JAKARTA. Walau terus mendapat protes eksportir, pemerintah keukeuh memberlakukan pajak ekspor atau bea keluar (BK) kakao secara progresif. Pemerintah menilai, BK yang sudah berlaku selama dua tahun itu sangat adil.
Mardjoko, Direktur Ekspor Produk Pertanian dan Kehutanan Direktorat Jenderal Perdagangan Luar Negeri, Kementerian Perdagangan (Kemdag) mengatakan, pemberlakukan BK progresif sudah sesuai kondisi lapangan. "Kalau dikenakan tarif tetap malah menjadi tidak adil," katanya, akhir pekan lalu.
Menurutnya, dengan fluktuasi harga kakao dunia, BK tetap akan lebih memberatkan petani jika harga melorot.

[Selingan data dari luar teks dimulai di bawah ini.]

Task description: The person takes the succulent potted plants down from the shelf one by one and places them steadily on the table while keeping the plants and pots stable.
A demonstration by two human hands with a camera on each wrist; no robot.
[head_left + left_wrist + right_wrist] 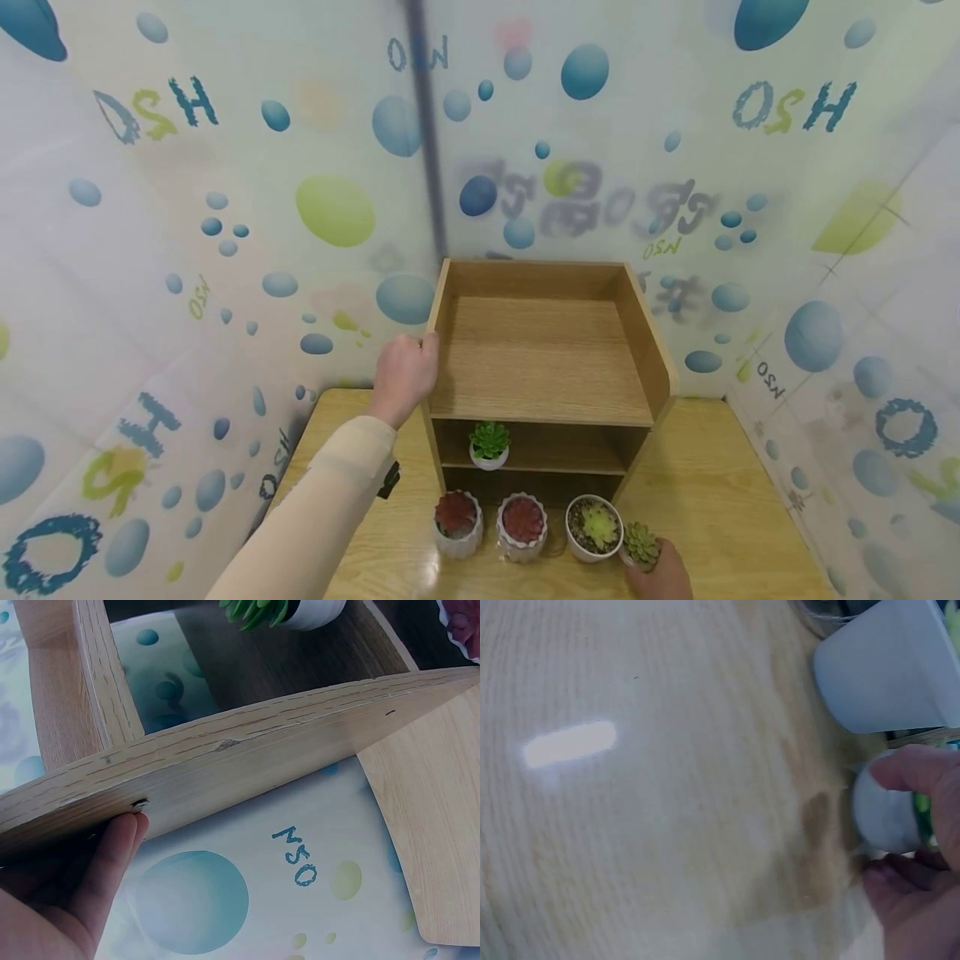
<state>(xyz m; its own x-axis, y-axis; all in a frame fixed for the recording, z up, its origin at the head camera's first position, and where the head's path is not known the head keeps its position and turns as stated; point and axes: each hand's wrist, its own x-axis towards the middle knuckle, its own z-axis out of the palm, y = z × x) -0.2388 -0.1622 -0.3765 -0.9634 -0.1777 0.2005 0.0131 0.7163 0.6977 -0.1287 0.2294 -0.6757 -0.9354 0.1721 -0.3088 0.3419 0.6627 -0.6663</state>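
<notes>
In the head view, my left hand point(405, 375) grips the left side panel of a small wooden shelf point(540, 358). The left wrist view has fingers point(120, 847) on the outer face of that panel; the thumb is hidden there. At the lower right, my right hand point(663, 575) holds a small potted succulent point(642, 543) with green leaves. Its white pot point(885, 806) sits between thumb and fingers, close to the table. Beside it stands a larger white pot with a yellow-green succulent point(598, 525).
Two pots with red succulents, a left one point(456, 517) and a middle one point(522, 525), stand before the shelf. A bright green potted plant point(489, 443) sits on the shelf's middle level. Behind the wooden table point(742, 500), patterned sheets point(337, 125) hang on several sides.
</notes>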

Selain itu, adanya pajak ekspor progresif akan mendorong industri hilir dalam negeri untuk berkembang.
Sikap pemerintah ini didukung Sindra Wijaya, Direktur Utama PT Bumitangerang Mesindotama. Sebelumnya Sindra mengatakan, pemberlakuan BK kakao secara progresif membuat suplai bahan baku industri pengolahan kakao terjaga. "Semakin banyaknya industri pengolahan kakao, kita mengharapkan pasokan kakao lebih ditingkatkan," katanya.
Bumitangerang Mesindotama adalah perusahaan pengolahan kakao merek BT Cocoa. Perusahaan ini menargetkan mampu mengolah 110.000 ton bijih kakao, naik dibanding realisasi tahun lalu yang sebesar 60.000 ton.
Namun, bagi Zulhefi Sikumbang, Ketua Umum Asosiasi Kakao Indonesia (Askindo), aturan BK progresif tidak sejalan dengan pola perdagangan kakao di bursa berjangka. Dia mencontohkan, produsen kakao seperti Ghana, telah menerapkan BK kakao tetap US$ 80 per ton. "Menurut saya BK ideal berkisar Rp 1.000 per kg," katanya.
Menurut Sekretaris Eksekutif Askindo, Firman Bakrie, penerapan BK kakao secara progresif telah mempengaruhi target ekspor kakao. Dengan total produksi tahun ini yang sebesar 500.000 ton, naik 16,3% dari tahun lalu yang sebesar 430.000 ton, ekspor kakao diperkirakan tidak akan melampaui realisasi tahun lalu yang mencapai sebesar 200.000 ton.